Activity: Check every line of the material for the word "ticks". Copy those that have it.

Material for this exercise:
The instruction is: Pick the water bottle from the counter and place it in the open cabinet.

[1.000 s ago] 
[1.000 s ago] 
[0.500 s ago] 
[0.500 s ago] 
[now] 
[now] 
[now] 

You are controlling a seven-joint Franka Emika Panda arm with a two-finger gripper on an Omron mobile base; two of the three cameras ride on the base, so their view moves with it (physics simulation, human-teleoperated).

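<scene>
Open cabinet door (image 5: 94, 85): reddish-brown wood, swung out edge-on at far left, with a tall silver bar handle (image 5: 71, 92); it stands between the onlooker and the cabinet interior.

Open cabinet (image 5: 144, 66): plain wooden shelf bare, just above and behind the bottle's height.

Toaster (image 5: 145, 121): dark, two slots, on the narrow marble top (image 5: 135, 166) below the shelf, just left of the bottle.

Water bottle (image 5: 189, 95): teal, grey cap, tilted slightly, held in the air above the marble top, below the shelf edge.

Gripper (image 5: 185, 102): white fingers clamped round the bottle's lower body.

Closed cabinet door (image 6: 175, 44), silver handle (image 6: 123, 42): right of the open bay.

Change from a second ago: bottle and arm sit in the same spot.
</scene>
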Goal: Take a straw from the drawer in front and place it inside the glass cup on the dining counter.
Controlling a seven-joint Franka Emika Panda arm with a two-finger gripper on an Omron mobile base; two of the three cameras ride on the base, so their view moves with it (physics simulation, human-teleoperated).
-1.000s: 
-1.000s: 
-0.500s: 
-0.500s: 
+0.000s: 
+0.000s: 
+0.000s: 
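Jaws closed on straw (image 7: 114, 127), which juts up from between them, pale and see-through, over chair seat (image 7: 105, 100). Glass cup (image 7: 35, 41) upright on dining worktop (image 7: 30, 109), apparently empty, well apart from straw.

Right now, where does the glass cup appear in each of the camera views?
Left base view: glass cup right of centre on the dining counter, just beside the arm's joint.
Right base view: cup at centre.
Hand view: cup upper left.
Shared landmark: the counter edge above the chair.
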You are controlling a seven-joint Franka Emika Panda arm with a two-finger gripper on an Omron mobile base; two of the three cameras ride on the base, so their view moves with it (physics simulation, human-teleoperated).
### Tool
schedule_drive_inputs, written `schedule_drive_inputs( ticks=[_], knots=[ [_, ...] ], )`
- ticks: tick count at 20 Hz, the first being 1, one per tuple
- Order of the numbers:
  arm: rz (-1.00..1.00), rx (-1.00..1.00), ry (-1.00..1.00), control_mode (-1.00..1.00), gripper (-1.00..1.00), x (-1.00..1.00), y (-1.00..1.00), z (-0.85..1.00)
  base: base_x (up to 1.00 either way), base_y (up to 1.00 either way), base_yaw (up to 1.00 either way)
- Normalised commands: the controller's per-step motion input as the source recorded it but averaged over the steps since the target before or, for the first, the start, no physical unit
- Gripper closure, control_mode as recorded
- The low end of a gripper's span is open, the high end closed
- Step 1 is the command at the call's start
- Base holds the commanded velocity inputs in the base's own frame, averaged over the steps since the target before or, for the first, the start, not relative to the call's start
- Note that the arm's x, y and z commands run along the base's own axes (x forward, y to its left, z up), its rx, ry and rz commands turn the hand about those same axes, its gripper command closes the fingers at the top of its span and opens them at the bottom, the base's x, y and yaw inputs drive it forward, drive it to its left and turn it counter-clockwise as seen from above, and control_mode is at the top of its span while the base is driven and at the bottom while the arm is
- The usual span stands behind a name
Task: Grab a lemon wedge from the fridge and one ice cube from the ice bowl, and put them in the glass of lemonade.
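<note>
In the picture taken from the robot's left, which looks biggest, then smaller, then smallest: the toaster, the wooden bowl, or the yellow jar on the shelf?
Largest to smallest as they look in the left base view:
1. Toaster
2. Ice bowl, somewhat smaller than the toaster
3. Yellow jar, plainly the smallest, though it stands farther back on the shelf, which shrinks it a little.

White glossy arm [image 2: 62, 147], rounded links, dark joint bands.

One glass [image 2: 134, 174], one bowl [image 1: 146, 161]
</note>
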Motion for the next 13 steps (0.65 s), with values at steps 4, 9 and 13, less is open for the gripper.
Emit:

Response to the exercise:
schedule_drive_inputs, written `schedule_drive_inputs( ticks=[_], knots=[ [_, ...] ], )`
- ticks: tick count at 20 Hz, the first being 1, one per tuple

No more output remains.